> Exercise prompt:
The lines to repeat run from the one containing "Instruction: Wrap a" through the last line of the records below; repeat them exactly and give nothing more.

> Supplied entries:
::::::::
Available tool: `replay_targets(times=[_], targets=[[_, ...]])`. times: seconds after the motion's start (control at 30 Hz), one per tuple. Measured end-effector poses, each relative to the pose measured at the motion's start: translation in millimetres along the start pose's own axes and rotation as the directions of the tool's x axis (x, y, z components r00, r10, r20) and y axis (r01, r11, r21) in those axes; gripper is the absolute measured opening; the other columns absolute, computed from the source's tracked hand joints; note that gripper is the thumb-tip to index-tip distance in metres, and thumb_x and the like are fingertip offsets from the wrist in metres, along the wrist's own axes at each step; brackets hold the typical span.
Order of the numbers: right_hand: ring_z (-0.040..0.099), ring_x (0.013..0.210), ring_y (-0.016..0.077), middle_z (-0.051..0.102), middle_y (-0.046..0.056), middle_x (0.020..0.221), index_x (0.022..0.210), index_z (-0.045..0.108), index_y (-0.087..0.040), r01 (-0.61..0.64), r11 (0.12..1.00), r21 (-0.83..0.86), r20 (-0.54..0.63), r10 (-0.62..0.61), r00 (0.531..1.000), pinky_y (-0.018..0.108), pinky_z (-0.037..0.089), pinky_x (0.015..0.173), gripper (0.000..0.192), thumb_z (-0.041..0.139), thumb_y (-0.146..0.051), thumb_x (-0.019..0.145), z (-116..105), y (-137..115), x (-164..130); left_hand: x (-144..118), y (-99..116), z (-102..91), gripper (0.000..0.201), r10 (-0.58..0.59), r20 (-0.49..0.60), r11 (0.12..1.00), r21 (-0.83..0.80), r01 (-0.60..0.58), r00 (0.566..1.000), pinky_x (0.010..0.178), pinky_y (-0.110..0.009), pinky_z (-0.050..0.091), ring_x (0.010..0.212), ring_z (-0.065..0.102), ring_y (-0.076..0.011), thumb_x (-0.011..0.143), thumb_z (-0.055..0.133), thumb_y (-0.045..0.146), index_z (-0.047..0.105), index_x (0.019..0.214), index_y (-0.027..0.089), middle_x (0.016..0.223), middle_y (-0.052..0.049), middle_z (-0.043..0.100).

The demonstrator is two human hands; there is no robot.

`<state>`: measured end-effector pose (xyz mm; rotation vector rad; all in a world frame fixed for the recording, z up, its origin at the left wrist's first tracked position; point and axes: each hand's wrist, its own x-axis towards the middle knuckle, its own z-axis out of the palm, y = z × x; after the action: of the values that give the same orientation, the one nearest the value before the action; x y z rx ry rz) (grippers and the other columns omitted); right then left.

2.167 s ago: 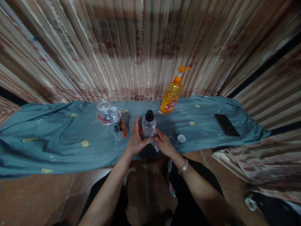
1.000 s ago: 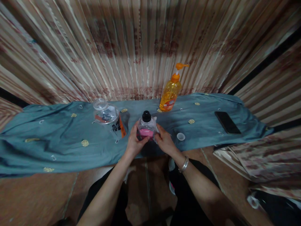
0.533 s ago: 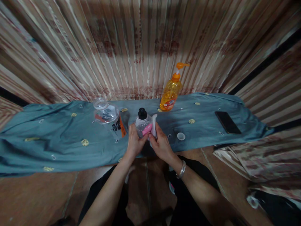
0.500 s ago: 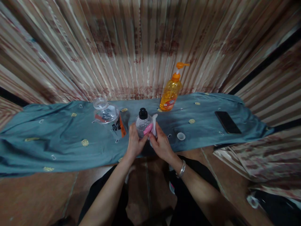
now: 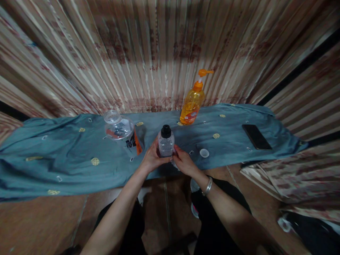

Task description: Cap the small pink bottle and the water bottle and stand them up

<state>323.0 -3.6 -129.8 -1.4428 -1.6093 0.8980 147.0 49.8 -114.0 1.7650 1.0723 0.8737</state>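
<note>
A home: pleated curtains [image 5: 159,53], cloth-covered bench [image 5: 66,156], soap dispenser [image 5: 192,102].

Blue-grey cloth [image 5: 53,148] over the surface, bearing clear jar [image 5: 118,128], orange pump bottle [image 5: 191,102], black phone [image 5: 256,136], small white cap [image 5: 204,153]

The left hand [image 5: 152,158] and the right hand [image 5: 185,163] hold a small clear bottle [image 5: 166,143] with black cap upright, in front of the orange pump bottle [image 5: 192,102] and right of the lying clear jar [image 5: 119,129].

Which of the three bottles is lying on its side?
The large clear bottle left of the hands; the black-capped bottle and orange pump bottle stand upright.
</note>
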Motion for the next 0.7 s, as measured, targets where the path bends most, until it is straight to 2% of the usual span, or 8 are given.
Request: replay_targets(times=[0.1,0.23,0.33,0.4,0.47,0.57,0.63,0.7], targets=[[0.067,0.113,0.0263,0.072,0.010,0.127,0.140,0.058,-0.019,-0.005,0.999,0.038,0.005,0.004,1.000,0.046,0.047,0.107,0.059,0.051,-0.019,0.081,-4.8,-0.4,1.9,7.5,-2.4,3.8,0.040,-0.046,0.006,0.998,-0.053,0.046,0.999,0.088,-0.046,0.059,0.102,0.069,-0.0235,0.093,0.067,0.038,0.061,0.127,0.017,0.121,-0.010,0.067],[0.066,0.109,0.0242,0.074,0.004,0.117,0.134,0.063,-0.022,-0.014,0.988,0.156,0.011,0.013,1.000,0.042,0.047,0.105,0.055,0.052,-0.020,0.080,-10.8,-0.4,7.2,10.5,-4.5,5.9,0.039,-0.079,-0.036,0.987,-0.142,0.073,0.996,0.089,-0.046,0.059,0.106,0.068,-0.0245,0.094,0.066,0.038,0.061,0.127,0.017,0.126,-0.011,0.066],[0.067,0.100,0.0220,0.076,0.001,0.105,0.117,0.072,-0.024,-0.072,0.954,0.292,0.024,0.067,0.997,0.038,0.050,0.097,0.043,0.055,-0.022,0.077,-14.8,-2.5,11.7,11.7,-5.4,5.4,0.039,-0.115,-0.071,0.973,-0.209,0.098,0.991,0.090,-0.047,0.059,0.107,0.068,-0.0246,0.094,0.066,0.038,0.061,0.127,0.017,0.126,-0.011,0.065],[0.066,0.090,0.0193,0.075,-0.001,0.095,0.105,0.074,-0.024,-0.136,0.897,0.421,0.027,0.137,0.990,0.032,0.051,0.087,0.037,0.058,-0.023,0.072,-16.3,-5.1,13.2,12.3,-5.1,5.3,0.038,-0.143,-0.103,0.963,-0.243,0.114,0.984,0.089,-0.046,0.059,0.106,0.068,-0.0244,0.094,0.066,0.038,0.062,0.126,0.017,0.126,-0.011,0.066],[0.064,0.077,0.0166,0.073,-0.002,0.083,0.093,0.074,-0.023,-0.219,0.796,0.565,0.063,0.223,0.973,0.027,0.049,0.073,0.031,0.059,-0.024,0.066,-16.8,-8.6,12.8,12.7,-3.3,5.5,0.038,-0.165,-0.144,0.956,-0.268,0.122,0.976,0.089,-0.046,0.060,0.106,0.068,-0.0245,0.094,0.066,0.038,0.062,0.126,0.017,0.126,-0.011,0.066],[0.054,0.057,0.0127,0.065,-0.003,0.063,0.075,0.069,-0.020,-0.359,0.634,0.685,0.191,0.318,0.928,0.023,0.041,0.055,0.020,0.058,-0.024,0.059,-16.9,-15.3,9.3,14.1,2.4,6.4,0.038,-0.183,-0.218,0.952,-0.282,0.117,0.959,0.089,-0.046,0.059,0.106,0.068,-0.0245,0.094,0.066,0.038,0.061,0.127,0.017,0.126,-0.011,0.065],[0.048,0.050,0.0111,0.060,-0.004,0.055,0.067,0.066,-0.019,-0.416,0.592,0.691,0.259,0.335,0.906,0.022,0.036,0.050,0.014,0.057,-0.024,0.057,-18.1,-19.7,6.1,17.3,7.3,7.4,0.039,-0.188,-0.268,0.954,-0.277,0.112,0.945,0.089,-0.046,0.059,0.106,0.067,-0.0244,0.094,0.066,0.037,0.061,0.127,0.017,0.126,-0.011,0.065],[0.047,0.049,0.0106,0.059,-0.004,0.055,0.066,0.066,-0.019,-0.430,0.598,0.676,0.283,0.328,0.901,0.023,0.035,0.048,0.014,0.059,-0.025,0.055,-21.3,-23.0,3.2,23.5,12.3,8.8,0.039,-0.190,-0.309,0.958,-0.267,0.107,0.932,0.089,-0.046,0.059,0.106,0.067,-0.0244,0.094,0.066,0.037,0.061,0.128,0.018,0.127,-0.011,0.065]])
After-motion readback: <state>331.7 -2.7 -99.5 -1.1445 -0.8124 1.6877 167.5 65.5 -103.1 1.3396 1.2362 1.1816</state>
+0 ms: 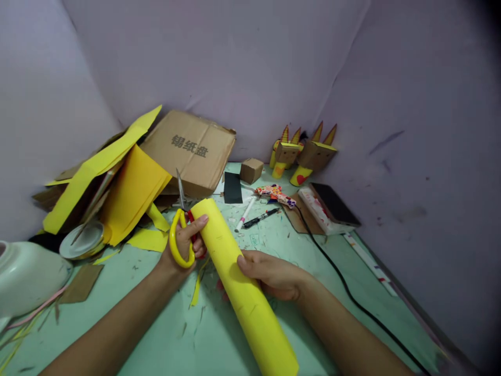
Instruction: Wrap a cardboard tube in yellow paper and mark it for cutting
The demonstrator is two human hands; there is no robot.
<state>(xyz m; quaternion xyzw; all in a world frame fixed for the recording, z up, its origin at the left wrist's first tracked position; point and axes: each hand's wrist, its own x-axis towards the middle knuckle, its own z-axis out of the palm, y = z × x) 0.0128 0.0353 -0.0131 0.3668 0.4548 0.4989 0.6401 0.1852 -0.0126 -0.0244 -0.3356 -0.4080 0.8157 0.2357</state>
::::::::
> Response:
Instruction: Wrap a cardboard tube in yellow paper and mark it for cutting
The demonstrator is two human hands; there is no robot.
<state>(xyz m; quaternion xyzw; all in a world frame fixed for the recording, z up, its origin at the left wrist's first tracked position; point and axes: each hand's wrist, its own x-axis towards the middle knuckle, its own z-axis out of the palm, y = z × x) 0.0128 0.0353 -0.0131 0.3668 0.4548 0.4989 0.6401 0.1852 -0.0126 -0.0244 -0.3356 -0.4080 0.8157 0.2357</state>

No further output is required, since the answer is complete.